Oct 13, 2021 at 3:00pm

Maven

For the past several months, the California Water Commission has been leading a process to frame state considerations around how Groundwater Sustainability Agencies might construct well-managed groundwater trading programs.  The Commission has been hearing from experts and the public at workshops and Commission meetings to inform their work.  The project will culminate in a white paper that summarizes their findings and includes a set of conclusions and suggested next steps for how to shape well-managed groundwater trading programs with appropriate safeguards for communities, farms, and the environment, and what role the state could play to ensure that those protections exist.

At the July meeting of the California Water Commission, commissioners heard from Amanda Pearson, Attorney IV at the State Water Resources Control Board, who gave the State perspective on water rights and SGMA, and from Valerie Kincaid, Partner at Paris Kincaid Wasiewski LLP, who provided an overview of groundwater rights law and how it relates to water markets.

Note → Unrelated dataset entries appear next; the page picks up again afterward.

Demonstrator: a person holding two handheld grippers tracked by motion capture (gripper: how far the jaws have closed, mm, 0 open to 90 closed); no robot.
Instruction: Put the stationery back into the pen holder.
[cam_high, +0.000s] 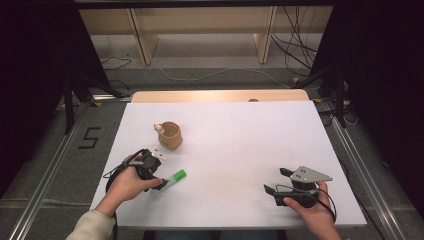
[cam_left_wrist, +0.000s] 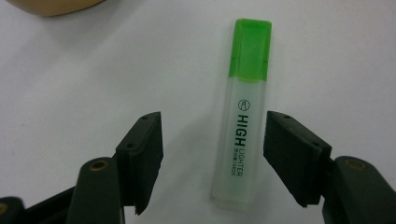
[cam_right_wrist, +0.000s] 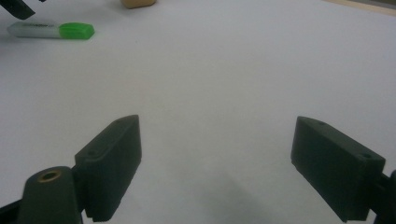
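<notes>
A highlighter (cam_high: 175, 177) with a green cap and a clear body lies flat on the white table (cam_high: 240, 145) at the front left. My left gripper (cam_high: 161, 184) is right at its clear end. In the left gripper view the jaws of the left gripper (cam_left_wrist: 215, 115) stand apart on either side of the highlighter (cam_left_wrist: 243, 116), with a plain gap on the left side and no squeeze. My right gripper (cam_high: 276, 180) rests at the front right, open, and in its own view the right gripper (cam_right_wrist: 217, 122) has only bare table between its jaws. The highlighter (cam_right_wrist: 51, 30) lies far off at the top left of that view.
A small wooden cup (cam_high: 170, 135) stands upright behind the highlighter, left of the table's middle, with a few tiny white bits beside it. Shelving and cables lie on the floor beyond the far edge.
</notes>
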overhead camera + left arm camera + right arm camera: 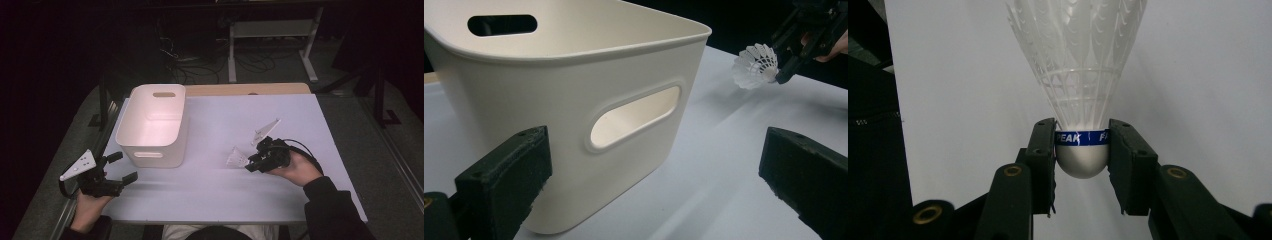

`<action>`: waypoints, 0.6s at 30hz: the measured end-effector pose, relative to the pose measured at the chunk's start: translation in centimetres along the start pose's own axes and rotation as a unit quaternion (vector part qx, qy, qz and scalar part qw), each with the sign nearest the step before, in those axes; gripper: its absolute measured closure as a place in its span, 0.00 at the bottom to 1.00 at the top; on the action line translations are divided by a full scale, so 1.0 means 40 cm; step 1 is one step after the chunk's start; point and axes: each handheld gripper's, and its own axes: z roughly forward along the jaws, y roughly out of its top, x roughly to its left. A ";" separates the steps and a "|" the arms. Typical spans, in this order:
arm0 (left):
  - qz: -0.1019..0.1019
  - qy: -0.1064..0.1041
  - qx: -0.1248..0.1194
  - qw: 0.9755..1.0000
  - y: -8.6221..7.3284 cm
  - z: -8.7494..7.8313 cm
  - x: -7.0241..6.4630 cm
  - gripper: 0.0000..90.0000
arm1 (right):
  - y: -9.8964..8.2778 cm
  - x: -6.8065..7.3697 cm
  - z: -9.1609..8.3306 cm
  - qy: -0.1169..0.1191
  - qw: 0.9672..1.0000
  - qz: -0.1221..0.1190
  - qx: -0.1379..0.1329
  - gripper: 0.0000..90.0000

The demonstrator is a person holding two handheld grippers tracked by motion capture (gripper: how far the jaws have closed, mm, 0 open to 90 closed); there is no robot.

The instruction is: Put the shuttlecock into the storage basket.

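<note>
At the near left corner of the surface [215, 200], the left gripper [121, 169] sits in the person's left hand [90, 202], just off the near left side of the white bin [152, 145]. Its jaws are spread wide with nothing between them; in the left gripper view they frame the bin's near wall [574, 130] and its oval handle slot, without touching it. The bin stands upright on the left half of the pale surface, open at the top, with a second handle slot in its far wall.

Right of the bin, past a bare stretch of surface, is the white shuttlecock [237, 158]. It is held clear of the surface, skirt pointing left towards the bin and its rounded cork end to the right. From the left gripper view it shows far off to the right [754, 66], at the tip of the other gripper.

The right gripper [251, 163], in the person's right hand [295, 170] at the near right of the surface, is clenched on the shuttlecock. In the right gripper view its pads press on both sides of the cork [1081, 150], right at the blue band, and the feathered skirt fans out beyond the jaws.
</note>
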 end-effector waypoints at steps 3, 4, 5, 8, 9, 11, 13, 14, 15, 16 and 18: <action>0.000 -0.001 0.001 1.000 0.000 0.001 0.000 0.00 | 0.010 -0.002 -0.012 -0.004 1.000 -0.001 -0.004 0.71; 0.002 -0.001 0.002 1.000 0.000 0.001 0.000 0.00 | 0.013 -0.002 -0.015 -0.003 1.000 -0.001 -0.004 0.71; 0.001 -0.002 0.001 1.000 0.000 0.001 0.000 0.00 | 0.013 -0.002 -0.015 -0.003 1.000 -0.001 -0.004 0.71; 0.000 -0.001 0.001 1.000 0.000 0.001 0.000 0.00 | 0.023 -0.003 -0.024 -0.004 1.000 -0.003 -0.009 0.71; 0.001 -0.002 0.002 1.000 0.000 0.001 0.000 0.00 | 0.026 -0.003 -0.028 -0.004 1.000 -0.004 -0.011 0.71; 0.002 -0.002 0.002 1.000 0.000 0.001 0.000 0.00 | 0.035 -0.004 -0.037 -0.005 1.000 -0.005 -0.015 0.71; 0.002 -0.002 0.003 1.000 0.000 0.001 0.000 0.00 | 0.043 -0.004 -0.043 -0.006 1.000 -0.007 -0.015 0.71; 0.002 -0.003 0.003 1.000 0.000 0.001 0.000 0.00 | 0.047 -0.005 -0.046 -0.007 1.000 -0.007 -0.017 0.71; 0.002 -0.003 0.003 1.000 0.000 0.001 0.000 0.00 | 0.051 -0.006 -0.049 -0.007 1.000 -0.008 -0.018 0.71; 0.002 -0.002 0.003 1.000 0.000 0.001 0.000 0.00 | 0.055 -0.007 -0.052 -0.007 1.000 -0.008 -0.016 0.71; 0.001 -0.002 0.001 1.000 0.000 0.001 0.000 0.00 | 0.063 -0.008 -0.055 -0.007 1.000 -0.009 -0.018 0.71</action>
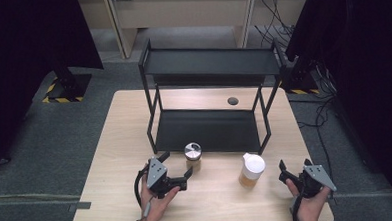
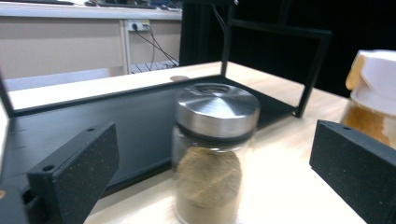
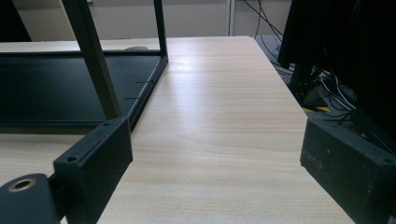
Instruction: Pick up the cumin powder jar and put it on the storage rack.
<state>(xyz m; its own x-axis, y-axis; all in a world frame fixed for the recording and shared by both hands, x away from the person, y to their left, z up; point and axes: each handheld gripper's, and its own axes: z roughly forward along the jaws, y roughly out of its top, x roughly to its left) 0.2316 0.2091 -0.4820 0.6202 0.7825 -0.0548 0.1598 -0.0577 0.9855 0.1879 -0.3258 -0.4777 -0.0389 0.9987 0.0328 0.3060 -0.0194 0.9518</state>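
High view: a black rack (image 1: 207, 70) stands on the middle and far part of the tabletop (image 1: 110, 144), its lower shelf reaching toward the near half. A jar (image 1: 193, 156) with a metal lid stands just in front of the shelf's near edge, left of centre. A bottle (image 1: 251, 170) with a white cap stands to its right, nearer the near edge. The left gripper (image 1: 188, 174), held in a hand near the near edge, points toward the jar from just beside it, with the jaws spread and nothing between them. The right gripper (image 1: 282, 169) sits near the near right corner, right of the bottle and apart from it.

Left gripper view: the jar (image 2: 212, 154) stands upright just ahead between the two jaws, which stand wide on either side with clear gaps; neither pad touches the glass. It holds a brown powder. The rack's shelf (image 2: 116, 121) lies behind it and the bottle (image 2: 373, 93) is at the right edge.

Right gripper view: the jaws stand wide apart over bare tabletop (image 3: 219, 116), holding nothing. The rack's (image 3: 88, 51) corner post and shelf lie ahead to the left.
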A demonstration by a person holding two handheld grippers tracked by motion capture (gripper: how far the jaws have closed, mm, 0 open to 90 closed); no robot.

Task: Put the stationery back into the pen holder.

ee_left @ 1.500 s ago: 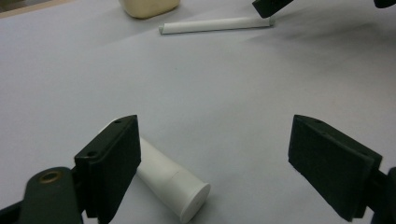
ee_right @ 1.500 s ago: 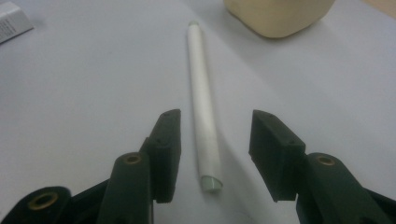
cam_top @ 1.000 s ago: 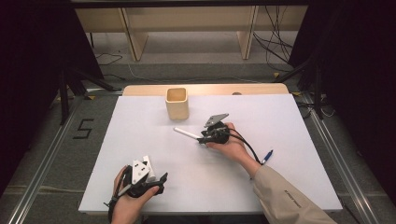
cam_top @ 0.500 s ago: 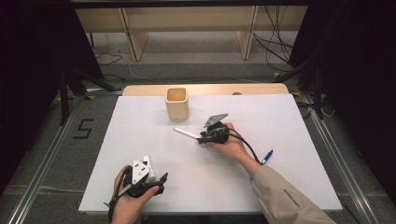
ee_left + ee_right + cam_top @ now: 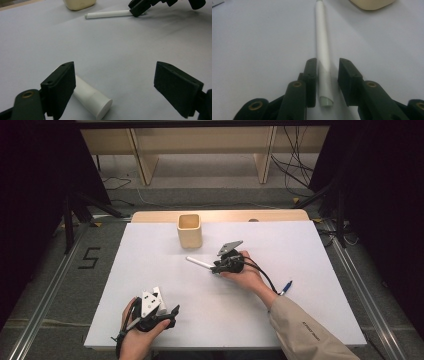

Assistant Executive Officer Laura Jensen noted that the Commission is not expected to weigh in on groundwater rights and its consideration of safeguards; this information is being presented to the Commission to increase understanding of the issues.

Amanda Pearson kicked off the presentation by giving broad context for the types of issues related to water rights and water use that markets might need to navigate to be successful, as well as groundwater adjudications and how they interface with SGMA.  She first gave the standard disclaimer that she is presenting her own views and not the official views of the State Water Board.

A groundwater adjudication is another management system that can affect how groundwater is used.  Groundwater adjudications have been around for almost 100 years, with the first adjudication coming down in 1924.  Since then, there have been some problems with groundwater adjudications, and they have developed in complexity in terms of the types of things courts are writing into the decrees and the kinds of management tools applied.

The key purpose of an adjudication, to my mind, is really to identify who has what groundwater rights,” said Ms. Pearson.  “Adjudications often include physical solutions and often result in the appointment of a Watermaster to make sure that water use is going in accordance with the adjudication decree.”

In contrast, SGMA is relatively new, having been enacted in 2014; it hasn’t developed through litigation very much yet, so we are still very much on the cutting edge of this law.